### DESCRIPTION OF THE TASK
An exact reproduction of the listing is wanted, with the pictures dropped.

● ● ● ● ●

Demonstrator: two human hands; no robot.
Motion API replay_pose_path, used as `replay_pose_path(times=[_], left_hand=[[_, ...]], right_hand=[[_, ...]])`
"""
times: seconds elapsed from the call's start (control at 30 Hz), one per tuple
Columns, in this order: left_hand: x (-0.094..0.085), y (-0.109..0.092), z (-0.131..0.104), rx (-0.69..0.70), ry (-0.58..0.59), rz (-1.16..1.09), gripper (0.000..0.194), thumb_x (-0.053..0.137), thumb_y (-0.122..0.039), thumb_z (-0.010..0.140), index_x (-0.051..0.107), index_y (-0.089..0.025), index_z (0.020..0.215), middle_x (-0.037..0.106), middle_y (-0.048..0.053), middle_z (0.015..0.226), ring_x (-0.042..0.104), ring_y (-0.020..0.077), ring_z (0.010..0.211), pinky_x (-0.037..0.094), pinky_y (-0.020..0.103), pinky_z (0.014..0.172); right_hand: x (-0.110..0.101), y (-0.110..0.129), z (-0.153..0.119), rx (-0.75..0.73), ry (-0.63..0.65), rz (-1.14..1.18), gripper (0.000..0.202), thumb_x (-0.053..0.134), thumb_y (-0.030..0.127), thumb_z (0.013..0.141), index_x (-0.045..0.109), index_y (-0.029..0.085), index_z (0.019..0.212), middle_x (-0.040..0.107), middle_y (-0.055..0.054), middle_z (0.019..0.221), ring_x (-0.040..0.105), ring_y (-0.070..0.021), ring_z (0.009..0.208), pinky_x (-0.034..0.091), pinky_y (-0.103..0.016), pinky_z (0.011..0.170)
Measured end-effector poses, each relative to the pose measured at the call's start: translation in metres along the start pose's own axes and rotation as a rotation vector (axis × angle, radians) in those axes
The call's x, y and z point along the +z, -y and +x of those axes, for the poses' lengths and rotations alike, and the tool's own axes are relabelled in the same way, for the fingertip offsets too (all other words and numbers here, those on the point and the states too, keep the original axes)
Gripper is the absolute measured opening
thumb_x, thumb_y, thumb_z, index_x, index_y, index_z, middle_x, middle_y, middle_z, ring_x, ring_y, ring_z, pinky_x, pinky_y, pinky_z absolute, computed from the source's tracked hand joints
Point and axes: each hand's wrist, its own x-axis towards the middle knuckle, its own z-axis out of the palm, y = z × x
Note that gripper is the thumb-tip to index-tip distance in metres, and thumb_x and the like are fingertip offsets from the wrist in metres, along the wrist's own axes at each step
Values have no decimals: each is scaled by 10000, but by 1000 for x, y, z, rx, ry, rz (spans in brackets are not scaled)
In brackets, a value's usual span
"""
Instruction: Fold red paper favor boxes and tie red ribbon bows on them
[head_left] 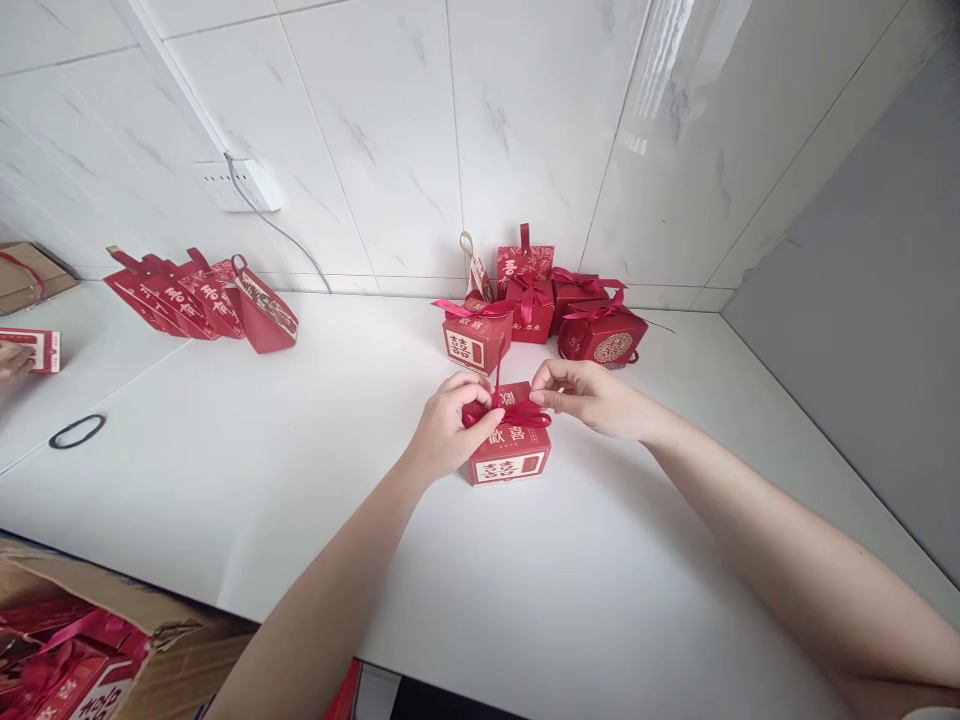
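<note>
The small red box [510, 448] on the white counter [600, 580] carries the characters 歡喜 above a 囍 label, and the left hand [450, 425] and right hand [592, 398] both pinch its red ribbon [517, 413] with nearly closed fingers.

Box [510, 450]: top part covered by both hands; print too small to read.
Ribbon [517, 412]: ends hidden under the fingers of the left hand [450, 425] and right hand [592, 398]; knot cannot be told.
Boxes [536, 305] beyond the hands: rear ones overlapped by front ones; count uncertain.
Carton [90, 660], near left of the left hand: cut by the lower edge.
Another person's hand [11, 360], far left: cut by the edge.
</note>
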Motion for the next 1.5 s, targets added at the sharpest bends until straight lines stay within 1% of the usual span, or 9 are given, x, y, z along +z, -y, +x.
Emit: replay_pose_path(times=[0.23,0.5,0.63,0.83,0.93,1.03,1.17,1.33,1.5], left_hand=[[-1,2,0,-19,32,7,135,596,-301,839,582,-193,758,563,49,1067,594,171,893,488,320,790],[-3,0,0,-22,42,-3,133,593,-301,844,574,-198,762,570,56,1091,592,208,999,493,342,821],[-5,-2,0,-19,61,-23,141,583,-311,851,572,-201,764,581,54,1083,594,209,994,497,339,805],[-12,-8,-2,-76,45,-54,158,545,-358,888,599,-214,853,638,41,969,610,205,935,509,324,756],[-21,-9,-2,-113,75,-127,188,540,-384,901,629,-228,958,667,41,1033,616,218,1024,516,345,847],[-31,-8,0,-107,60,-256,231,559,-400,900,635,-220,1023,673,66,1125,615,229,1086,483,384,967],[-42,-7,3,-72,-83,-459,244,621,-402,868,636,-207,1013,701,76,1062,642,235,1077,463,409,1012],[-51,-9,6,-129,-306,-706,207,661,-405,835,606,-218,903,715,26,941,694,203,954,505,392,942],[-60,-6,9,-178,-432,-843,190,660,-376,826,565,-213,851,715,17,904,682,164,909,522,330,887]], right_hand=[[-4,0,2,-46,-133,-262,241,501,435,925,552,214,843,655,-23,790,600,-165,714,437,-291,661],[-32,1,-3,-25,-553,-354,166,502,401,922,507,243,872,668,-41,776,628,-213,676,458,-343,647],[-35,1,-3,-32,-664,-393,126,491,367,923,489,254,868,651,-33,715,612,-218,627,442,-353,624],[-43,-3,-5,77,-600,-530,98,522,337,895,522,254,843,652,-31,738,611,-220,637,409,-327,567],[-51,6,-13,110,-493,-595,110,549,337,875,555,252,806,674,-22,753,620,-215,648,413,-315,556],[-57,21,-21,70,-481,-577,132,543,347,882,566,243,805,675,-20,724,610,-192,599,412,-299,532],[-61,36,-31,92,-482,-599,121,559,341,886,586,242,823,701,-33,750,610,-185,591,407,-290,508],[-72,45,-44,94,-350,-550,100,631,372,870,658,285,830,736,-2,841,669,-188,739,479,-306,620],[-82,51,-59,9,-498,-569,59,655,303,862,706,301,892,742,2,881,687,-177,786,507,-318,712]])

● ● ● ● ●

### OUTPUT
Demonstrator: two human hands; no robot.
Motion API replay_pose_path, used as `replay_pose_path(times=[_], left_hand=[[_, ...]], right_hand=[[_, ...]])`
"""
times: seconds elapsed from the call's start (control at 30 Hz), one per tuple
Columns, in this order: left_hand: x (-0.094..0.085), y (-0.109..0.092), z (-0.131..0.104), rx (-0.69..0.70), ry (-0.58..0.59), rz (-1.16..1.09), gripper (0.000..0.194), thumb_x (-0.053..0.137), thumb_y (-0.122..0.039), thumb_z (-0.010..0.140), index_x (-0.051..0.107), index_y (-0.089..0.025), index_z (0.020..0.215), middle_x (-0.037..0.106), middle_y (-0.048..0.053), middle_z (0.015..0.226), ring_x (-0.042..0.104), ring_y (-0.020..0.077), ring_z (0.010..0.211), pinky_x (-0.037..0.094), pinky_y (-0.020..0.103), pinky_z (0.014..0.172); right_hand: x (-0.110..0.101), y (-0.110..0.129), z (-0.153..0.119), rx (-0.75..0.73), ry (-0.63..0.65), rz (-1.14..1.18), gripper (0.000..0.202), thumb_x (-0.053..0.134), thumb_y (-0.030..0.127), thumb_z (0.013..0.141), index_x (-0.045..0.109), index_y (-0.029..0.085), index_z (0.019..0.212), middle_x (-0.040..0.107), middle_y (-0.055..0.054), middle_z (0.019..0.221), ring_x (-0.040..0.105), ring_y (-0.070..0.021), ring_z (0.009..0.208), pinky_x (-0.034..0.091), pinky_y (-0.103..0.016), pinky_z (0.011..0.170)
Measured end-effector poses, each relative to the pose measured at the call's start: translation in metres along the start pose's own axes and rotation as a rotation vector (axis × angle, radians) in those axes
The call's x, y and z point along the +z, -y and +x of those axes, for the poses' lengths and rotations alike, and the tool's own axes are relabelled in the same way, for the fingertip offsets too (all other words and numbers here, those on the point and the states too, keep the original axes)
Gripper is the absolute measured opening
thumb_x, thumb_y, thumb_z, index_x, index_y, index_z, middle_x, middle_y, middle_z, ring_x, ring_y, ring_z, pinky_x, pinky_y, pinky_z absolute, computed from the source's tracked hand joints
Point and axes: each hand's wrist, its own x-axis towards the middle knuckle, its own z-axis out of the palm, y = z × x
Note that gripper is the thumb-tip to index-tip distance in metres, and thumb_x and the like are fingertip offsets from the wrist in metres, along the wrist's own axes at each step
Values have no decimals: each is scaled by 10000, but by 1000 for x, y, z, rx, ry, rz (spans in brackets are not scaled)
In brackets, a value's usual span
"""
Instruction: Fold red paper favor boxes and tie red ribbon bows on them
[head_left] 
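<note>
The small red box [510, 448] on the white counter [600, 580] carries the characters 歡喜 above a 囍 label, and the left hand [450, 425] and right hand [592, 398] both pinch its red ribbon [517, 413] with nearly closed fingers.

Box [510, 450]: top part covered by both hands; print too small to read.
Ribbon [517, 412]: ends hidden under the fingers of the left hand [450, 425] and right hand [592, 398]; knot cannot be told.
Boxes [536, 305] beyond the hands: rear ones overlapped by front ones; count uncertain.
Carton [90, 660], near left of the left hand: cut by the lower edge.
Another person's hand [11, 360], far left: cut by the edge.
</note>
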Motion for the next 1.5 s, targets added at the sharpest bends until straight lines stay within 1% of the usual span, or 9 are given, x, y, z along +z, -y, +x.
Emit: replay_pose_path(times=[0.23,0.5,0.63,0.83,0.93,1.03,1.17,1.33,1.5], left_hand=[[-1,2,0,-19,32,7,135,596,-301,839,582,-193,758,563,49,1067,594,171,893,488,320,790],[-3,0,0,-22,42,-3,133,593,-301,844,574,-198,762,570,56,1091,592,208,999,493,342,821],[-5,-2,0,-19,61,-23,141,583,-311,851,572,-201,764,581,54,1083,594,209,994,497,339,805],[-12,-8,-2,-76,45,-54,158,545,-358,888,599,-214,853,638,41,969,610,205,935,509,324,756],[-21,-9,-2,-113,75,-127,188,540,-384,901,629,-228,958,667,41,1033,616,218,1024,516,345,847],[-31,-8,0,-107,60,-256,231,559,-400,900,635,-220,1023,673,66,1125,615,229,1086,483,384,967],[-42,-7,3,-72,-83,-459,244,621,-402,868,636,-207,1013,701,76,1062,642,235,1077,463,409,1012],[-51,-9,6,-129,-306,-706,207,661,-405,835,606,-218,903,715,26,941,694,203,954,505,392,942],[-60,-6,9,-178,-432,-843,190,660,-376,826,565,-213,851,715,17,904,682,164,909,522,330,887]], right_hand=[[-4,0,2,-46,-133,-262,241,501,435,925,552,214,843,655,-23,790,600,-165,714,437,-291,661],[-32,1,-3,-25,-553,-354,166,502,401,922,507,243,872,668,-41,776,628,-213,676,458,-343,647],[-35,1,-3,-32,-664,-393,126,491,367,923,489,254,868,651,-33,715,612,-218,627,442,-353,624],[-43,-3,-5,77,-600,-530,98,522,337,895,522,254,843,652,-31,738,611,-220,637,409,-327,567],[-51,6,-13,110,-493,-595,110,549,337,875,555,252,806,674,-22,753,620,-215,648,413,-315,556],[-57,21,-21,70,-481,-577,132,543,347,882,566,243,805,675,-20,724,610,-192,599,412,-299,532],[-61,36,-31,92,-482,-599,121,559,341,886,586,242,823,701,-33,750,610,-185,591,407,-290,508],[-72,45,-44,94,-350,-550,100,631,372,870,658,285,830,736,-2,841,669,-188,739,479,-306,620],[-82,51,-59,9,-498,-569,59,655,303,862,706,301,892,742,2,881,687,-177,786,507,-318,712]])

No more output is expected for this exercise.